Bronzell Miller

No. 65, 36, 96
- Position: Defensive end

Personal information
- Born: October 12, 1971 Federal Way, Washington, U.S.
- Died: December 21, 2013 (aged 42) West Jordan, Utah, U.S.
- Listed height: 6 ft 4 in (1.93 m)
- Listed weight: 247 lb (112 kg)

Career information
- High school: Federal Way
- College: Eastern Arizona JC Highline Utah
- NFL draft: 1995: 7th round, 239th overall pick

Career history
- St. Louis Rams (1995)*; Jacksonville Jaguars (1995); Amsterdam Admirals (1997); Nashville Kats (1997); Calgary Stampeders (1997–1999); New York/New Jersey Hitmen (2001); Los Angeles Avengers (2001);
- * Offseason and/or practice squad member only

Awards and highlights
- Grey Cup champion (1998);

Career NFL statistics
- Tackles: 2
- Stats at Pro Football Reference

Career Arena League statistics
- Tackles: 1
- Sacks: 1
- Stats at ArenaFan.com

= Bronzell Miller =

American football player and entertainer (1971–2013)
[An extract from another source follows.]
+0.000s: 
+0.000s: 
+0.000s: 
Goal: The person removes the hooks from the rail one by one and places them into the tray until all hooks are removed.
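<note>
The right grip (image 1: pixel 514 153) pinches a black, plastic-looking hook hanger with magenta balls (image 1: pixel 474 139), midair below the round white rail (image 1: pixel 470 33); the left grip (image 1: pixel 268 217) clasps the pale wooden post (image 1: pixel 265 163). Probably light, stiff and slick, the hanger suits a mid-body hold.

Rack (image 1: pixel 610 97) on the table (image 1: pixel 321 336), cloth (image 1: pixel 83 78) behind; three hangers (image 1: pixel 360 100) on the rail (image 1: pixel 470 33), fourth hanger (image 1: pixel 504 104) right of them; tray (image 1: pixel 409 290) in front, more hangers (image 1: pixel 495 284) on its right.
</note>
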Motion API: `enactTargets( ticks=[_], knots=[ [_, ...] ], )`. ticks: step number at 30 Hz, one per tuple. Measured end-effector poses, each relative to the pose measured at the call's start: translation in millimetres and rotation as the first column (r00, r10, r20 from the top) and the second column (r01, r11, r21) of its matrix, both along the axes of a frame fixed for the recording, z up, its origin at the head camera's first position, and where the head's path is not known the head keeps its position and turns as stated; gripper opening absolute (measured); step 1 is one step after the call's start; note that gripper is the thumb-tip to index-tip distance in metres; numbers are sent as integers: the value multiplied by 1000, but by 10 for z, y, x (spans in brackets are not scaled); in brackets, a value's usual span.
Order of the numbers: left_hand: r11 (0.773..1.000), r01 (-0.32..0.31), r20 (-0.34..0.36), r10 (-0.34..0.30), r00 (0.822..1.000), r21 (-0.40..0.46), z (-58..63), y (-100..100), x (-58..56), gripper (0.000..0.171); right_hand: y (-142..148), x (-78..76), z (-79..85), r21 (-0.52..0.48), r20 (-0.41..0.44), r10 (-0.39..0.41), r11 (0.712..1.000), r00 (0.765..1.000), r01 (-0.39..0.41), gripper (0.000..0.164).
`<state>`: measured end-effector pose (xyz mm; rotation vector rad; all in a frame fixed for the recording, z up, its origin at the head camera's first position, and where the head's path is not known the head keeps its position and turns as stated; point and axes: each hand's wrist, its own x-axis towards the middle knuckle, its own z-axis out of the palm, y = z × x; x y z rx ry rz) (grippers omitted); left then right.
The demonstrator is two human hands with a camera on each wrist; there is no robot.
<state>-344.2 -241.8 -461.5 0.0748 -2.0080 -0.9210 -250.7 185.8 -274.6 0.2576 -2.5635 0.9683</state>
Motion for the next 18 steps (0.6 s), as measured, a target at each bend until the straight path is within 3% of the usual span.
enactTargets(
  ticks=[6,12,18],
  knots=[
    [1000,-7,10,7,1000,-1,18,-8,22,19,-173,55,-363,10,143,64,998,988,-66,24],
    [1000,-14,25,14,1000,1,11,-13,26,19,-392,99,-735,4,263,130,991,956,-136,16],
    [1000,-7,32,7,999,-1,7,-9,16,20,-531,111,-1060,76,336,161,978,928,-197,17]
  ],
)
Bronzell LaJames Miller (October 12, 1971 – December 21, 2013) was an American professional football player and entertainer. As a football player he played for the University of Utah in college and then a series of professional teams after being selected by the St. Louis Rams in 1995. He spent a season with the Jacksonville Jaguars in 1996, the Calgary Stampeders from 1997 to 2001 and ending with the Los Angeles Avengers of the Arena Football League (AFL) in 2001. As an actor he appeared in feature films including Bringing Down the House, Mr. 3000, Slow, The Luck of the Irish, as well as television shows and commercials. He also worked as a print model for the YMCA of Greater New York and performed voice work for Milwaukee Radio Group.

==College career==
A two-sport athlete, Miller played both college basketball and football from 1990 to 1992 at Eastern Arizona Junior College and Highline Community College. He then was given a full scholarship at the University of Utah, where he played college football for the Utes in 1993–1994. Miller received several honors and played in the East-West Shrine Game and the Freedom Bowl. Miller participated in the Utes' November 19, 1994, win over Brigham Young University.

==Professional career==
Miller was selected in the 1995 NFL draft by the St. Louis Rams as a linebacker. During the season, he left the Rams to join the Jacksonville Jaguars. Following his NFL years, Miller joined the Calgary Stampeders of the Canadian Football League, where he led his team to the Grey Cup Championship in 1998 playing defensive end. Miller retired from professional football in 2001, after a series of back and ankle injuries.

==Personal life==
In 1991 while both attending the University of Utah, Bronzell met and married his first wife Marnie Oliver. They had 3 children Bronzell Jr., Breezell (engaged to Michael Rees) and Elijah (engaged to Lexy Stockton). He also had a step son Stetson. In 1999 the couple divorced and Bronzell moved to Minnesota where he met and married his second wife Jane Krohn in 2000. They were married for 10 years and had 5 children. Breonne, Isaiah, Aaliyah, Arielle and Isaac. Bronzell also has an older daughter Alesha from a college relationship. In July 2010, Bronzell was diagnosed with 3rd stage multiple myeloma. He underwent chemo, radiation, bone marrow transplants and several other treatments in an attempt to prolong his life. In December 2013 he returned to Utah with his first wife and children to receive hospice care for end stage cancer. Miller died at home with family on December 21, 2013, at the age of 42.